WORK TO COMPLETE
Please retype every record below exactly, leaving the pictures out.

Items from a data source
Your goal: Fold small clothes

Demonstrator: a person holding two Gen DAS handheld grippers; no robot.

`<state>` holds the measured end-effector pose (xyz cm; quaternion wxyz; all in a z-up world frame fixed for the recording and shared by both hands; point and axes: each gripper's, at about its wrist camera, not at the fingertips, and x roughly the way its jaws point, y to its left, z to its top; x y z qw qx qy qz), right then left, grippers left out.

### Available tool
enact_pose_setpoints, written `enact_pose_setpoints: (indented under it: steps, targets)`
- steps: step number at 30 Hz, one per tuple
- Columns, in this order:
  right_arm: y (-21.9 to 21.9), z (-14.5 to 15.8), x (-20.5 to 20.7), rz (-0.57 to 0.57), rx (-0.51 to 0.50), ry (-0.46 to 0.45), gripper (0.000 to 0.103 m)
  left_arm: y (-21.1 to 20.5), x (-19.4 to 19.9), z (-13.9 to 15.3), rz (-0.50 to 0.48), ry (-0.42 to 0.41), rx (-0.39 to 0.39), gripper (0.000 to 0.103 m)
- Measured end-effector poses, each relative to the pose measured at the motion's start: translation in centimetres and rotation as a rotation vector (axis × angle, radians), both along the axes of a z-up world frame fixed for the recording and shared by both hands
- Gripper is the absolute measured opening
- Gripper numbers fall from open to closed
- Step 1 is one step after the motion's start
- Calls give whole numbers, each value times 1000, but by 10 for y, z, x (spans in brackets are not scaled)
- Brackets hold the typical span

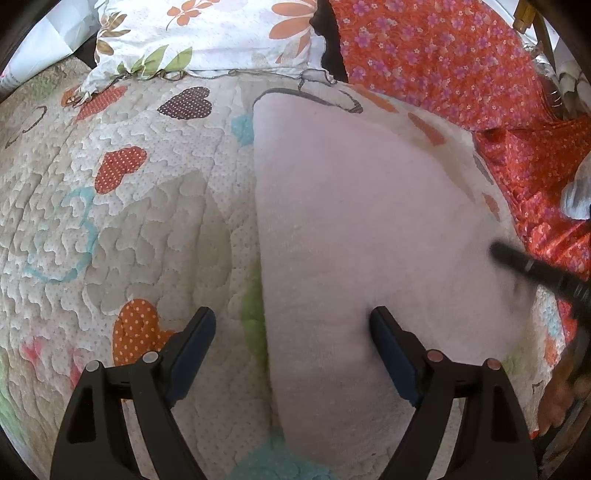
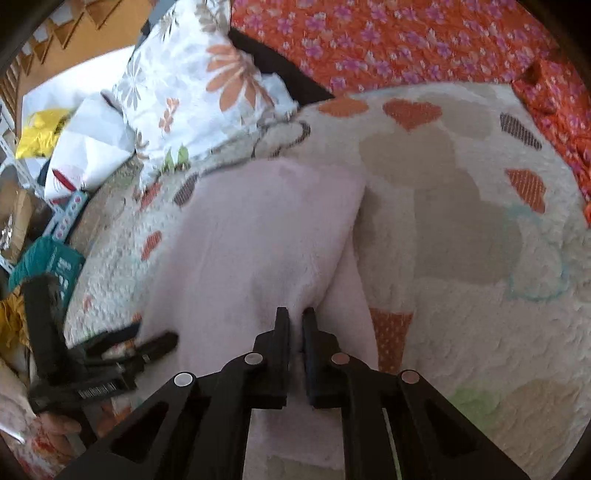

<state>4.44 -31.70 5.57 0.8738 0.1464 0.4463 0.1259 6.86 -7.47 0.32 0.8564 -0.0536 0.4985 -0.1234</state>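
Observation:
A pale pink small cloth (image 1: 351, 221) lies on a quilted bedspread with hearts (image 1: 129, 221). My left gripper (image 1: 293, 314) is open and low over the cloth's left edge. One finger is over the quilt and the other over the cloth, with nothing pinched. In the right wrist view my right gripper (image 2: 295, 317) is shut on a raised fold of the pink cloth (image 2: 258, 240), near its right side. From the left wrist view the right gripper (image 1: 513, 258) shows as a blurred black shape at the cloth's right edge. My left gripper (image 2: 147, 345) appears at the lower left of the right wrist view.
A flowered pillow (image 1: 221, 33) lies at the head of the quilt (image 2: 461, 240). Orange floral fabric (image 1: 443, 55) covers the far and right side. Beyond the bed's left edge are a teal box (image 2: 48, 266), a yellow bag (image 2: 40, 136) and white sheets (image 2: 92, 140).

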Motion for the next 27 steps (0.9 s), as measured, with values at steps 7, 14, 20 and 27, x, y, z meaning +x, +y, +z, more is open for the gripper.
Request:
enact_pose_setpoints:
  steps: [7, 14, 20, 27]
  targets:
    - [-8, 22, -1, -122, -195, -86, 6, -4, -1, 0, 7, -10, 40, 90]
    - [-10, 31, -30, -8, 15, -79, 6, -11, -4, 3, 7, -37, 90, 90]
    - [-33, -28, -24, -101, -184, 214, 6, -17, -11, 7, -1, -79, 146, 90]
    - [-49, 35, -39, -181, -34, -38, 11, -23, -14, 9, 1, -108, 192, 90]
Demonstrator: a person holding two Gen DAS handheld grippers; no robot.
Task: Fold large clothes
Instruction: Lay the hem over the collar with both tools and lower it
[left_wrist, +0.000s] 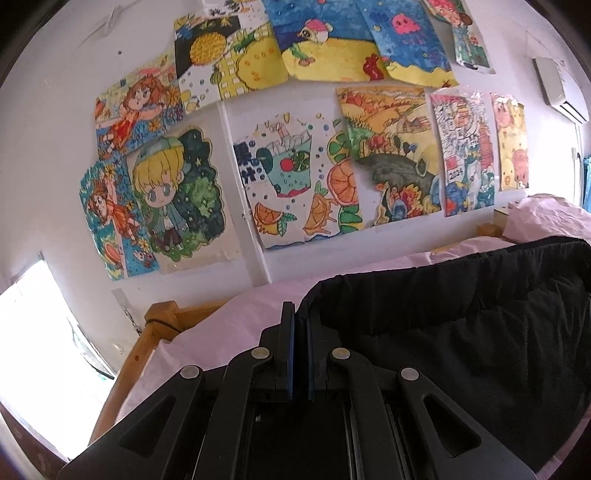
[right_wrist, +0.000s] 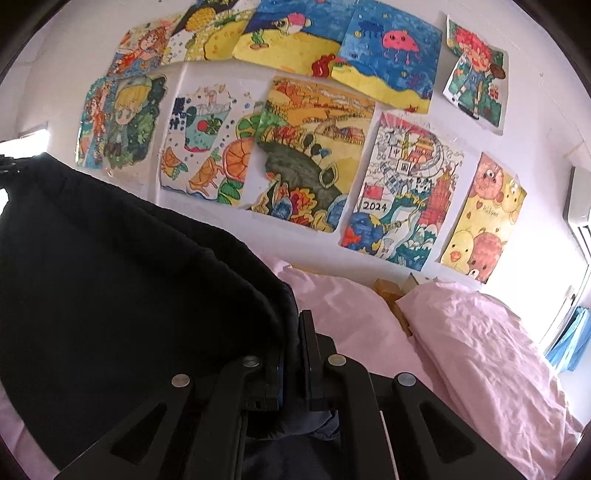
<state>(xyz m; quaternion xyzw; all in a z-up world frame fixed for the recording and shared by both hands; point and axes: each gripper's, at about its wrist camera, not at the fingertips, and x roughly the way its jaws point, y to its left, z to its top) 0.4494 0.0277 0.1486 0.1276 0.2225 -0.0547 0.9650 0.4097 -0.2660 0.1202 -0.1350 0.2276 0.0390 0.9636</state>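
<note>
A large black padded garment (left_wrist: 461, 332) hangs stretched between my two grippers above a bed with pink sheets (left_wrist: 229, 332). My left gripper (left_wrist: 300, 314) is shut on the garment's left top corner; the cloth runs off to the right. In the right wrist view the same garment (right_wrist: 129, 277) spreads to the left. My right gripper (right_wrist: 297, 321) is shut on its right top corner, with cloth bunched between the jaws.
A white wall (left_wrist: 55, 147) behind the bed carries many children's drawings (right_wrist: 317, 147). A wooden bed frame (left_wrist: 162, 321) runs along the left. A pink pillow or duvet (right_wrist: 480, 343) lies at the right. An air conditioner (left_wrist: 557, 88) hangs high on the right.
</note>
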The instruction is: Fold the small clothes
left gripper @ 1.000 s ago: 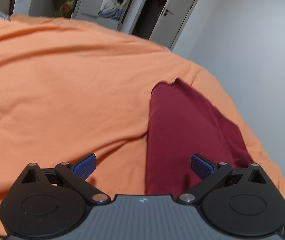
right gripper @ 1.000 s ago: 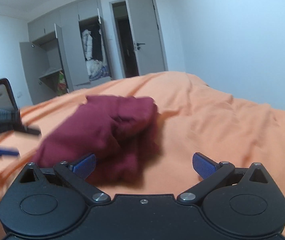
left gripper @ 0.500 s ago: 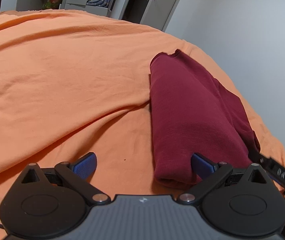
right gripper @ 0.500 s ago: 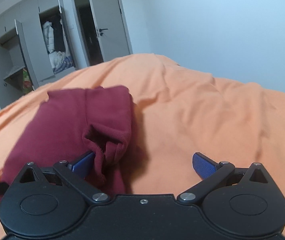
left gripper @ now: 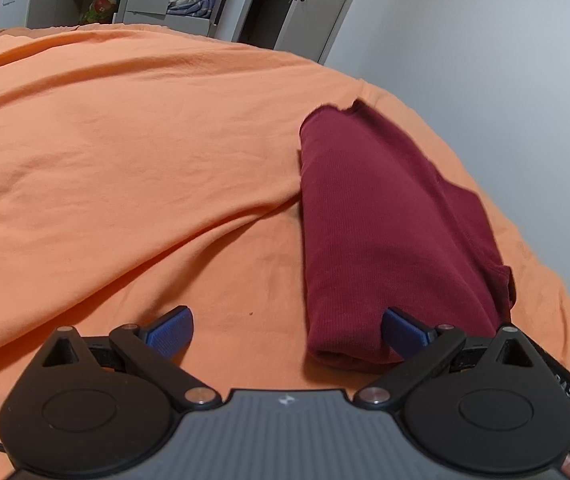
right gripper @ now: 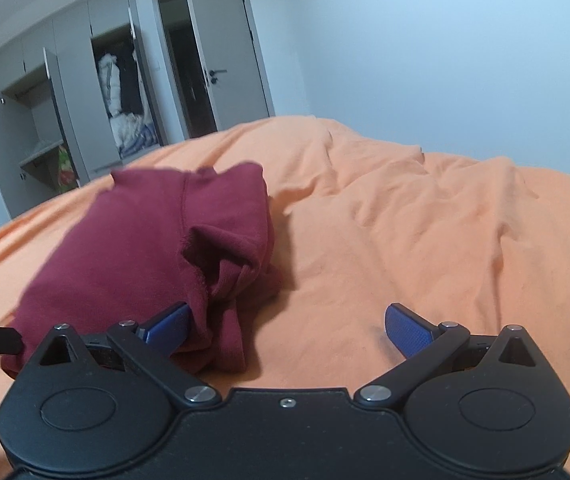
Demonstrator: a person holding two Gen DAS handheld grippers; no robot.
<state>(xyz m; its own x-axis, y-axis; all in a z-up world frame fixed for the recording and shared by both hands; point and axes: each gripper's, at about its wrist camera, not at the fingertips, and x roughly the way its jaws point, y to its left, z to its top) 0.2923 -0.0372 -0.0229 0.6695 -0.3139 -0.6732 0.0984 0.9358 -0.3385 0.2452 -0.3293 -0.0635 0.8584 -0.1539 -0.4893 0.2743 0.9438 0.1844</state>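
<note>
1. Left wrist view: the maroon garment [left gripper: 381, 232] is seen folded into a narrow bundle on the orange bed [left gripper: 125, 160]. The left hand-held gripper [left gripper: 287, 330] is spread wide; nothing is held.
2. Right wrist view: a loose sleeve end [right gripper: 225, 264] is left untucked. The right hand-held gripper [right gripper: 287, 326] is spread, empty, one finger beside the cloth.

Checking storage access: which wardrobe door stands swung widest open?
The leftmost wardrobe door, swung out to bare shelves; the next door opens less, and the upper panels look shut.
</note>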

SOLUTION TO THIS PROBLEM
Your goal: Fold small clothes

Demonstrator: a person holding two Gen DAS handheld grippers; no robot.

`<state>` holds the measured end-effector pose (xyz cm; quaternion wxyz; all in a z-up world frame fixed for the recording and shared by both hands; point and axes: each gripper's, at about its wrist camera, not at the fingertips, and x roughly the way its jaws point, y to its left, z to its top; x y z qw qx qy qz), right then left, grippers left out.

### Available tool
enact_pose_setpoints, written `enact_pose_setpoints: (indented under it: steps, targets)`
- steps: step number at 30 Hz, one per tuple
- Columns, in this order:
  right_arm: y (-21.9 to 21.9), z (-14.5 to 15.8), x (-20.5 to 20.7), rz (-0.57 to 0.57), rx (-0.51 to 0.50), ry (-0.46 to 0.45), gripper (0.000 to 0.103 m)
  left_arm: y (-21.1 to 20.5), x (-19.4 to 19.9), z (-13.9 to 15.3), rz (-0.50 to 0.48), ry (-0.42 to 0.41), rx (-0.39 to 0.39), gripper (0.000 to 0.103 m)
- Measured end-effector poses, each relative to the pose measured at the motion's start: translation in centimetres and rotation as a rotation vector (axis × angle, radians), both along the axes of a z-up world frame fixed for the recording and shared by both hands
- Gripper is the absolute measured opening
- Gripper numbers fall from open to closed
- Step 1 is one step after the motion's start
- Calls give whole numbers, each value times 1000, but by 10 for y, z, x (spans in brackets are not scaled)
- Brackets hold the typical span


<state>4.44 -31.70 5.57 0.8738 0.1464 0.4463 0.1259 6.86 -7.47 0.32 0.8564 -0.0536 0.4985 -0.1234</state>
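Observation:
A pale pink small cloth (image 1: 351, 221) lies on a quilted bedspread with hearts (image 1: 129, 221). My left gripper (image 1: 293, 314) is open and low over the cloth's left edge. One finger is over the quilt and the other over the cloth, with nothing pinched. In the right wrist view my right gripper (image 2: 295, 317) is shut on a raised fold of the pink cloth (image 2: 258, 240), near its right side. From the left wrist view the right gripper (image 1: 513, 258) shows as a blurred black shape at the cloth's right edge. My left gripper (image 2: 147, 345) appears at the lower left of the right wrist view.
A flowered pillow (image 1: 221, 33) lies at the head of the quilt (image 2: 461, 240). Orange floral fabric (image 1: 443, 55) covers the far and right side. Beyond the bed's left edge are a teal box (image 2: 48, 266), a yellow bag (image 2: 40, 136) and white sheets (image 2: 92, 140).
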
Motion for the next 27 steps (0.9 s), as measured, with values at steps 7, 14, 20 and 27, x, y, z meaning +x, +y, +z, more is open for the gripper.
Request:
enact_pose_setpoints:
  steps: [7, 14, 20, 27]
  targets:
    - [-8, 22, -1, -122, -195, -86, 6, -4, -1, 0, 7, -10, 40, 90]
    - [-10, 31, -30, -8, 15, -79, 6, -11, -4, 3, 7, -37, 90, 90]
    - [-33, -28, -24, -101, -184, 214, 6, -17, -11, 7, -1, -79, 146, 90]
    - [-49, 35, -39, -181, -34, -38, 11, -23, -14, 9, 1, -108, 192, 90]
Demonstrator: a person holding two Gen DAS handheld grippers; no robot.
Task: Fold large clothes
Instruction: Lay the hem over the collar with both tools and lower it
[left_wrist, +0.000s] 
[right_wrist, +0.000s] 
<state>(xyz m; quaternion xyzw; all in a z-up world frame fixed for the recording and shared by both hands; point and axes: each gripper's, at about its wrist camera, not at the fingertips, and x roughly the way its jaws point, y to its left, z to its top) 0.4494 0.0277 0.1486 0.1276 0.2225 -0.0547 0.9650 0.4097 -0.2660 0.1202 -0.1350 0.2276 0.0390 0.9636</state>
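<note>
A large black padded garment (left_wrist: 461, 332) hangs stretched between my two grippers above a bed with pink sheets (left_wrist: 229, 332). My left gripper (left_wrist: 300, 314) is shut on the garment's left top corner; the cloth runs off to the right. In the right wrist view the same garment (right_wrist: 129, 277) spreads to the left. My right gripper (right_wrist: 297, 321) is shut on its right top corner, with cloth bunched between the jaws.
A white wall (left_wrist: 55, 147) behind the bed carries many children's drawings (right_wrist: 317, 147). A wooden bed frame (left_wrist: 162, 321) runs along the left. A pink pillow or duvet (right_wrist: 480, 343) lies at the right. An air conditioner (left_wrist: 557, 88) hangs high on the right.
</note>
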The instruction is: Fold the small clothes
left gripper @ 1.000 s ago: 
right gripper @ 1.000 s ago: 
left gripper @ 0.500 s ago: 
right gripper @ 0.500 s ago: 
left gripper @ now: 
right gripper @ now: 
Demonstrator: a person holding two Gen DAS handheld grippers; no robot.
<state>(xyz m; its own x-axis, y-axis; all in a z-up world frame fixed for the recording and shared by both hands; point and axes: each gripper's, at about its wrist camera, not at the fingertips, and x roughly the way its jaws point, y to its left, z to its top) 0.2923 -0.0372 -0.0229 0.6695 -0.3139 -0.6732 0.0984 0.9358 -0.3385 0.2452 -0.3293 -0.0635 0.8584 -0.1539 -0.4893 0.2743 0.9438 0.1844</state>
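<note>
1. Left wrist view: the maroon garment [left gripper: 381, 232] is seen folded into a narrow bundle on the orange bed [left gripper: 125, 160]. The left hand-held gripper [left gripper: 287, 330] is spread wide; nothing is held.
2. Right wrist view: a loose sleeve end [right gripper: 225, 264] is left untucked. The right hand-held gripper [right gripper: 287, 326] is spread, empty, one finger beside the cloth.

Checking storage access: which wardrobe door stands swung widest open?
The leftmost wardrobe door, swung out to bare shelves; the next door opens less, and the upper panels look shut.
</note>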

This exercise has nothing more to it.